* Requirement:
Leaving out the pictures, copy each record below exactly.

### Records to process

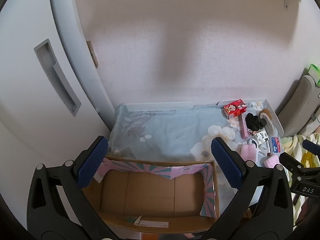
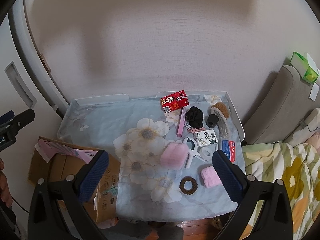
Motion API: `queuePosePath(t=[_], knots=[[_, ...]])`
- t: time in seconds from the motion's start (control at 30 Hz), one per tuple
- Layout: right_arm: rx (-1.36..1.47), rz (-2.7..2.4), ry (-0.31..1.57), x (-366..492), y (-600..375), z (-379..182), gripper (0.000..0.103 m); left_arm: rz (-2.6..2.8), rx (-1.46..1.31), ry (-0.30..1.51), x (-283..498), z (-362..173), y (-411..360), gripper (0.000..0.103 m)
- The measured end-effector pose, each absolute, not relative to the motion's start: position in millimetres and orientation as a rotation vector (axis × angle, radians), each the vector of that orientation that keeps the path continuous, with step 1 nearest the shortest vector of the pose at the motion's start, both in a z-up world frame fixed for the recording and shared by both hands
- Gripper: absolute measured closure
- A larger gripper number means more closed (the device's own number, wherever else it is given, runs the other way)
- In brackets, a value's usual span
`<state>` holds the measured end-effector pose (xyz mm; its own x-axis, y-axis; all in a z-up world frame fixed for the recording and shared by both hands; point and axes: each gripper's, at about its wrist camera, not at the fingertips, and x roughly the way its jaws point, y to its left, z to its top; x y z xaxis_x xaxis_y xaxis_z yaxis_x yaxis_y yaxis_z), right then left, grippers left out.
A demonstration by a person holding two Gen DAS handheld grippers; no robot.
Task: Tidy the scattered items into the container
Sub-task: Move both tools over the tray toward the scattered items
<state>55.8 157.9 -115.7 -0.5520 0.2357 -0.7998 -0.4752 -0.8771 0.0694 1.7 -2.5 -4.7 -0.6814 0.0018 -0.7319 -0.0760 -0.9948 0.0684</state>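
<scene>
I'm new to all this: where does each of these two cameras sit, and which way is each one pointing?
Left wrist view: sits on the left gripper, angled down over the empty cardboard box; its own two open blue-padded fingers show, and the right gripper at the right edge.
Right wrist view: sits on the right gripper, angled down at the floral cloth and its scattered items; its open fingers show, the left gripper and part of a hand at the left edge.
Shared: the box, the cloth, the red carton, the black scrunchie.

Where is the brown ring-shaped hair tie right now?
In the right wrist view the brown hair tie lies flat on the floral cloth, near its front edge, just left of the small pink fluffy item.
</scene>
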Motion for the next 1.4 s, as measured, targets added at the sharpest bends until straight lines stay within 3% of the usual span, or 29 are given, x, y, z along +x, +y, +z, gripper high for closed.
queuePosePath(t=[0.93,1.4], knots=[[-1.11,2.419,0.414,87.2,174.6,-102.3,0.0,2.72,-1.215,0.11,-10.5,-1.1,25.6,0.0],[-1.098,2.352,0.487,121.1,204.3,-113.7,0.0,2.549,-1.276,0.186,-52.2,-10.2,110.7,0.0]])
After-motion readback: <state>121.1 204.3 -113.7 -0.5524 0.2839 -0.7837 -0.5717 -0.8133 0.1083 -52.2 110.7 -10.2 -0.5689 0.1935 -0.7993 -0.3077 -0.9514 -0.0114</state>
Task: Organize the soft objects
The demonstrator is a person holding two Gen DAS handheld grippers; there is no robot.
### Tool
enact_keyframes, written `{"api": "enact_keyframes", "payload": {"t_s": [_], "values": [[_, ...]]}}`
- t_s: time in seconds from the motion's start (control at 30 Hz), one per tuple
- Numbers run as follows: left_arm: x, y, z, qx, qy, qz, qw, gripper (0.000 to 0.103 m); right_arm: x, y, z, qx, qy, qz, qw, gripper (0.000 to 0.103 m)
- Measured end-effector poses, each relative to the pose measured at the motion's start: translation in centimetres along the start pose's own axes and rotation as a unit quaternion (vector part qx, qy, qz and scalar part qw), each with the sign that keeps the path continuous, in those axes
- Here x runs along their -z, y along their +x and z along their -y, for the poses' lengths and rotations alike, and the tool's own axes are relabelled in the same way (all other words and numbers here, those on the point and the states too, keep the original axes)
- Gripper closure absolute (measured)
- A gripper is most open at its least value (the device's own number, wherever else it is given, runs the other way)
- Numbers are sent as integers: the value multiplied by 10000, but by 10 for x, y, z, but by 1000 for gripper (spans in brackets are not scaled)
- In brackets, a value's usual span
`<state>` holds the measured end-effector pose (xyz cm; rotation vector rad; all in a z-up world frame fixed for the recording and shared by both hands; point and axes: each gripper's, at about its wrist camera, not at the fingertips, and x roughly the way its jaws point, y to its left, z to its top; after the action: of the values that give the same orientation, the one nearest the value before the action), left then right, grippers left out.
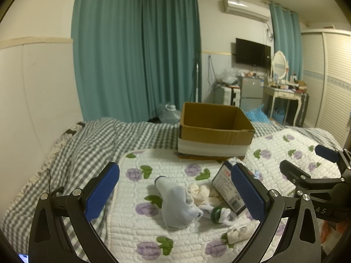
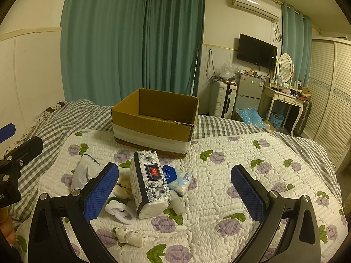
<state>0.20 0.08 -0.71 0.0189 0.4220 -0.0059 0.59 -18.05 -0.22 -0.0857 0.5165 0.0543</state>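
Soft items lie piled on a floral quilt (image 1: 175, 241): a pale blue sock (image 1: 178, 206), a cream sock bundle (image 1: 203, 194), a white-and-green sock (image 1: 220, 213), a small white sock (image 1: 240, 232). A floral tissue pack (image 2: 149, 182) stands beside a small blue tissue packet (image 2: 178, 178). An open empty cardboard box (image 1: 215, 129) sits behind the pile. My left gripper (image 1: 175, 190) is open and empty above the socks. My right gripper (image 2: 175, 188) is open and empty, just right of the tissue pack.
The bed has a grey checked blanket (image 1: 98, 140) on the left by the wall. Teal curtains (image 1: 136, 50) hang behind. A fridge (image 2: 249, 94), suitcase (image 2: 221, 100) and dressing table (image 2: 283, 100) stand beyond the bed's far right side.
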Motion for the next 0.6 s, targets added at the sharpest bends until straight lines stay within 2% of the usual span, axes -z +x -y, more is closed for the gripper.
{"api": "enact_keyframes", "payload": {"t_s": [0.6], "values": [[5,-1,-5,-9,-9,27,10000,0,0,-2,-1,-3,-9,-14,10000,0]]}}
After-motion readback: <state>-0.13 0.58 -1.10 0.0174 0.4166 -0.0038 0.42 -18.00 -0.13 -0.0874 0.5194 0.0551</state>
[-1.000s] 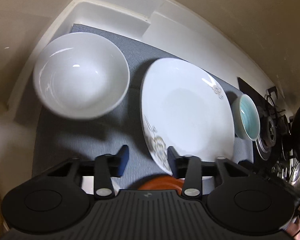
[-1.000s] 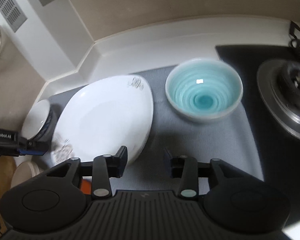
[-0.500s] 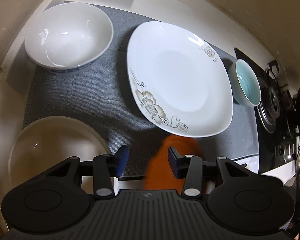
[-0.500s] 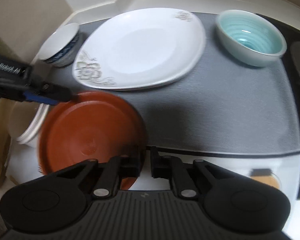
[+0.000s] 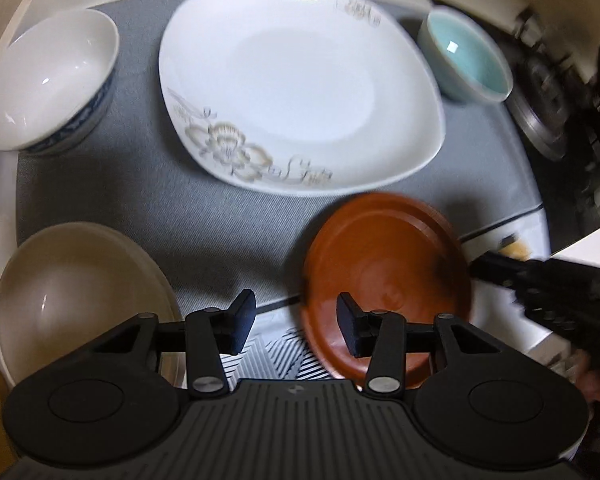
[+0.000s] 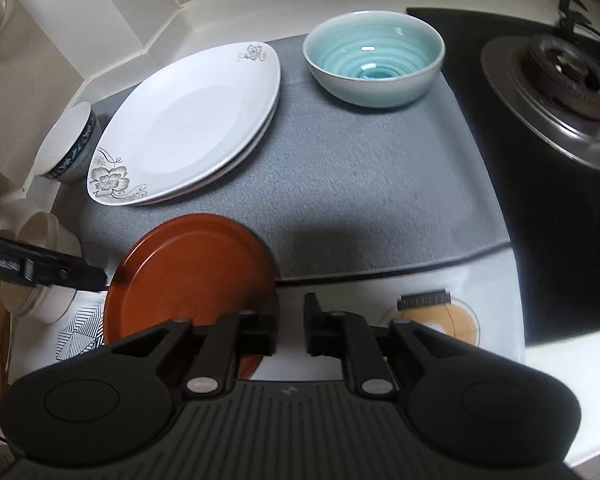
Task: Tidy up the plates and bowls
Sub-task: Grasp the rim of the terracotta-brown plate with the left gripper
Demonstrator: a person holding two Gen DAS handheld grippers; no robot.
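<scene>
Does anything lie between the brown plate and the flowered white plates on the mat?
Nothing visible. Only bare grey mat separates the brown plate from the flowered white plates; the teal bowl stands off to the side.

You see a grey mat (image 6: 372, 184) on the white counter (image 6: 228, 12), a gas burner (image 6: 560, 68) on the black stovetop (image 6: 512, 200) to its right.
</scene>
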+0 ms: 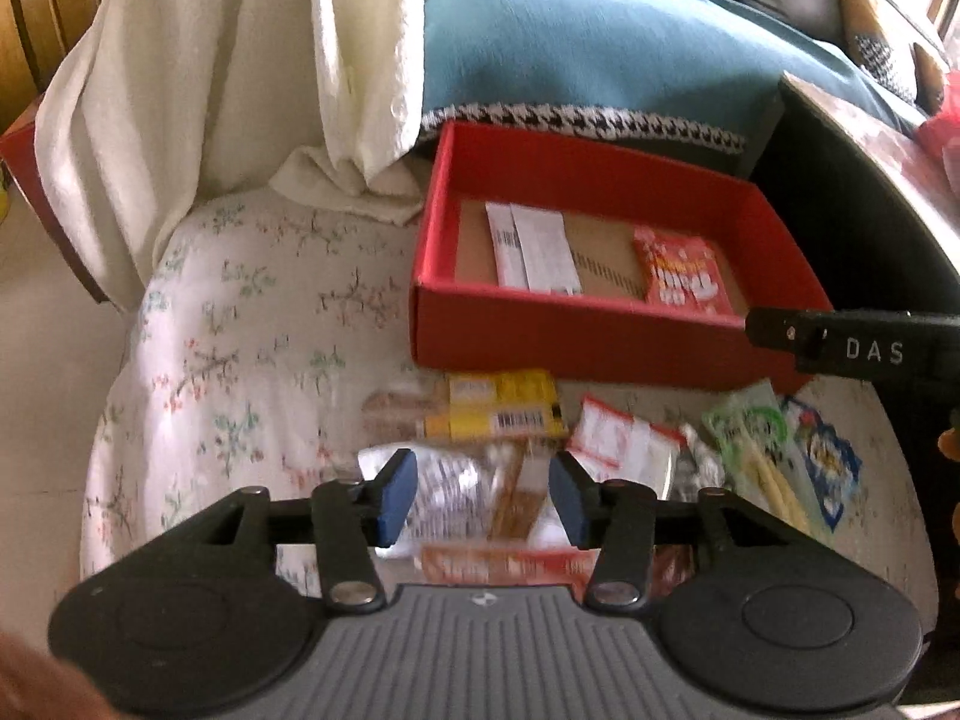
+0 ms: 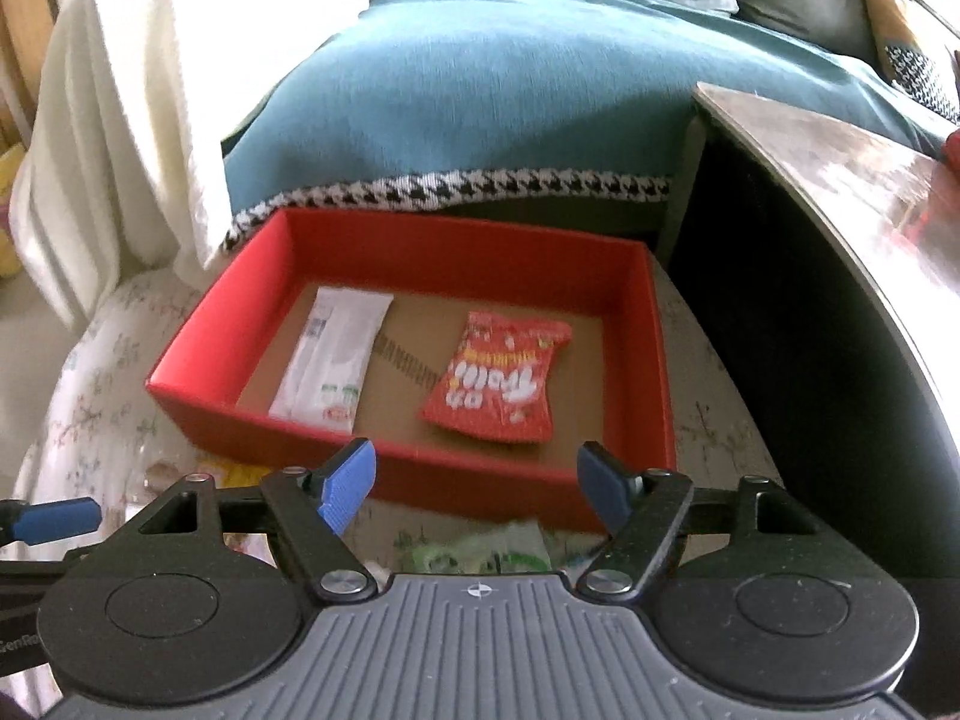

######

* Your response:
Motion API: `queuePosePath(t=[_], knots=[[_, ...]])`
- t: time in seconds from the motion's start (control at 30 Hz), one per tuple
- Layout: right_arm: rx (-1.36..1.47), rz (-2.7..2.4), ry (-0.31..1.57), x (-366..492), y (-600..375), z (-379..182), gripper (0.000..0.103 m); left_arm: rz (-2.6..2.8), rx (-1.46..1.31), ry (-0.30..1.51), x (-283..498), z (-362..173), y (-411..360), gripper (0.000..0.103 m)
- The measured end-effector pose, each absolute, not relative to the motion's start: position in millimetres and orientation as a rotation vector (axis × angle, radians), each the vector of that orientation that keeps the path continuous, with step 1 nearest the shortest vector of the pose at the motion's start, both in a z-up world frame fixed for the recording and shared by both hands
- Gripper: absolute measured closure
- A larger gripper number means more closed (the device's own number, wherever else it is given, runs the other way)
- In brackets, a value's usual span
`<state>` holds the measured end-effector pose (xyz mm; its own x-axis, y-axis; all in a z-up world frame fixed for the recording and shared by both hands; point and axes: each gripper's, at about its wrist camera, not at the fingertips, and x roughly the way its jaws point, y to its left, z to its top; x y z xaxis_x xaxis_y xaxis_z yaxis_x yaxis_y yaxis_z), right then left, grippers left out.
A demonstration by a person holding two Gen DAS handheld grippers; no robot.
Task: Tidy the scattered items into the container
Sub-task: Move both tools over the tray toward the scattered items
<state>55.8 157.9 -115.7 -0.5520 0.2357 -0.7998 -0.4752 -0.8771 0.0694 1.7 -2.5 -4.7 -0.6814 0.0018 -0.7319 -0.0760 -0.9948 0.0684</state>
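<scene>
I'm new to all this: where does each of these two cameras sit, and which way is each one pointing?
Left wrist view: sits on the left gripper, angled down over the empty cardboard box; its own two open blue-padded fingers show, and the right gripper at the right edge.
Right wrist view: sits on the right gripper, angled down at the floral cloth and its scattered items; its open fingers show, the left gripper and part of a hand at the left edge.
Shared: the box, the cloth, the red carton, the black scrunchie.

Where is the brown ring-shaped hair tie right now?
In the right wrist view the brown hair tie lies flat on the floral cloth, near its front edge, just left of the small pink fluffy item.
</scene>
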Motion for the next 1.4 s, as measured, targets added at the sharpest bends until straight lines stay within 3% of the usual span, or 29 are given, x, y, z along +x, +y, +z, gripper high for closed.
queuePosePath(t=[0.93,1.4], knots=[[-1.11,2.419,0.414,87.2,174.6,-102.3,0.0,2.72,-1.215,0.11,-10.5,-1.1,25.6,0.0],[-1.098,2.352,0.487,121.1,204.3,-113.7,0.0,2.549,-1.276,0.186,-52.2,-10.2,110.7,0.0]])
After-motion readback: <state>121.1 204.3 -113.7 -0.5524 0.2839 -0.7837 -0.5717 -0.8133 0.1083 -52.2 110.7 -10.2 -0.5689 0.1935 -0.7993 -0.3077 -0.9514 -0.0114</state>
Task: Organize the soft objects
The demonstrator is a person holding two Gen DAS handheld grippers; there is no robot.
### Tool
enact_keyframes, written `{"api": "enact_keyframes", "payload": {"t_s": [_], "values": [[_, ...]]}}`
- t_s: time in seconds from the motion's start (control at 30 Hz), one per tuple
- Numbers run as follows: left_arm: x, y, z, qx, qy, qz, qw, gripper (0.000 to 0.103 m); right_arm: x, y, z, qx, qy, qz, qw, gripper (0.000 to 0.103 m)
- Measured end-effector poses, each relative to the pose measured at the motion's start: translation in centimetres along the start pose's own axes and rotation as a unit quaternion (vector part qx, qy, qz and scalar part qw), each with the sign that keeps the path continuous, in those axes
- Here x runs along their -z, y along their +x and z along their -y, for the poses' lengths and rotations alike, and the tool's own axes are relabelled in the same way (all other words and numbers here, those on the point and the states too, keep the original axes)
- Gripper closure absolute (measured)
- A gripper is most open at its least value (the device's own number, wherever else it is given, runs the other way)
- Numbers are sent as integers: the value multiplied by 10000, but by 10 for x, y, z, but by 1000 for gripper (spans in brackets are not scaled)
- In brackets, a value's usual span
`<state>` holds the measured end-effector pose (xyz cm; rotation vector rad; all in a z-up world frame fixed for the recording and shared by both hands; point and axes: each gripper's, at about its wrist camera, not at the fingertips, and x roughly the way its jaws point, y to its left, z to its top; after the action: of the values that give the same orientation, the one nearest the value before the action), left then right, grippers left out.
<state>0.20 0.08 -0.71 0.0189 0.4220 -0.0059 0.59 -18.05 -0.22 -0.0857 0.5165 0.0543</state>
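Soft items lie piled on a floral quilt (image 1: 175, 241): a pale blue sock (image 1: 178, 206), a cream sock bundle (image 1: 203, 194), a white-and-green sock (image 1: 220, 213), a small white sock (image 1: 240, 232). A floral tissue pack (image 2: 149, 182) stands beside a small blue tissue packet (image 2: 178, 178). An open empty cardboard box (image 1: 215, 129) sits behind the pile. My left gripper (image 1: 175, 190) is open and empty above the socks. My right gripper (image 2: 175, 188) is open and empty, just right of the tissue pack.
The bed has a grey checked blanket (image 1: 98, 140) on the left by the wall. Teal curtains (image 1: 136, 50) hang behind. A fridge (image 2: 249, 94), suitcase (image 2: 221, 100) and dressing table (image 2: 283, 100) stand beyond the bed's far right side.
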Motion for the next 0.6 s, targets added at the sharpest bends until straight lines stay within 2% of the usual span, axes -z +x -y, more is closed for the gripper.
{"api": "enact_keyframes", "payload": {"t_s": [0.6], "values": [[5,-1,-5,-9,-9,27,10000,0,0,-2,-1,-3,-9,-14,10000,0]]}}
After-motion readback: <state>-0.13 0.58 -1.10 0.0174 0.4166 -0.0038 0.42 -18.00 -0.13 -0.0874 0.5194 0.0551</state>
[-1.000s] 
[-1.000s] 
[-0.500s] 
[-0.500s] 
[+0.000s] 
[+0.000s] 
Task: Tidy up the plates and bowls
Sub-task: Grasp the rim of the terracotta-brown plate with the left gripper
Demonstrator: a person holding two Gen DAS handheld grippers; no robot.
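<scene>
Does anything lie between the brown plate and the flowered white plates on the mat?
Nothing visible. Only bare grey mat separates the brown plate from the flowered white plates; the teal bowl stands off to the side.

You see a grey mat (image 6: 372, 184) on the white counter (image 6: 228, 12), a gas burner (image 6: 560, 68) on the black stovetop (image 6: 512, 200) to its right.
</scene>
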+0 ms: 
+0 ms: 

Nothing more is required for this answer.